> _What needs to be done_:
Retype each line below precisely.

> _Data excerpt_:
---

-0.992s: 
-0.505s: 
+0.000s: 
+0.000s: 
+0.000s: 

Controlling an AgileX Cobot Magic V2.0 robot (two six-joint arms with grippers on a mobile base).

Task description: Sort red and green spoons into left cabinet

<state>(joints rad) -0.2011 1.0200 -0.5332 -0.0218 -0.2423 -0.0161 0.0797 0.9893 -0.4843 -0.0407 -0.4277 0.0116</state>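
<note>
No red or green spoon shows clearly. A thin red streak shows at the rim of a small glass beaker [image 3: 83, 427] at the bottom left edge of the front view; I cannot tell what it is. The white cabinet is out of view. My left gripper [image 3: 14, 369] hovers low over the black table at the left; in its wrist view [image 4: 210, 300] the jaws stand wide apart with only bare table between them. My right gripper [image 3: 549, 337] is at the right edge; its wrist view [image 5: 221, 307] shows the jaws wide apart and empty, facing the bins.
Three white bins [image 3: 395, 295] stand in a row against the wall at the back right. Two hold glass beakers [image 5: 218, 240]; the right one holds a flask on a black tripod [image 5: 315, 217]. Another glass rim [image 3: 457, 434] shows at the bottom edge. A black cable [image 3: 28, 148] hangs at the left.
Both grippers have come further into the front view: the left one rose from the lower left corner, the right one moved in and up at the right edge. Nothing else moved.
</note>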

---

> _Your solution_:
-0.992s: 
-0.505s: 
+0.000s: 
+0.000s: 
+0.000s: 

Controlling an AgileX Cobot Magic V2.0 robot (two six-joint arms with grippers on a mobile base).

Task description: Sort red and green spoons into left cabinet

<state>(joints rad) -0.2011 1.0200 -0.5332 -0.0218 -0.2423 -0.0161 0.0797 0.9893 -0.4843 -0.0407 -0.4277 0.0116</state>
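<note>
No red or green spoon shows clearly. A thin red streak shows at the rim of a small glass beaker [image 3: 83, 427] at the bottom left edge of the front view; I cannot tell what it is. The white cabinet is out of view. My left gripper [image 3: 14, 369] hovers low over the black table at the left; in its wrist view [image 4: 210, 300] the jaws stand wide apart with only bare table between them. My right gripper [image 3: 549, 337] is at the right edge; its wrist view [image 5: 221, 307] shows the jaws wide apart and empty, facing the bins.
Three white bins [image 3: 395, 295] stand in a row against the wall at the back right. Two hold glass beakers [image 5: 218, 240]; the right one holds a flask on a black tripod [image 5: 315, 217]. Another glass rim [image 3: 457, 434] shows at the bottom edge. A black cable [image 3: 28, 148] hangs at the left.
Both grippers have come further into the front view: the left one rose from the lower left corner, the right one moved in and up at the right edge. Nothing else moved.
</note>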

Nothing more remains to be done for this exercise.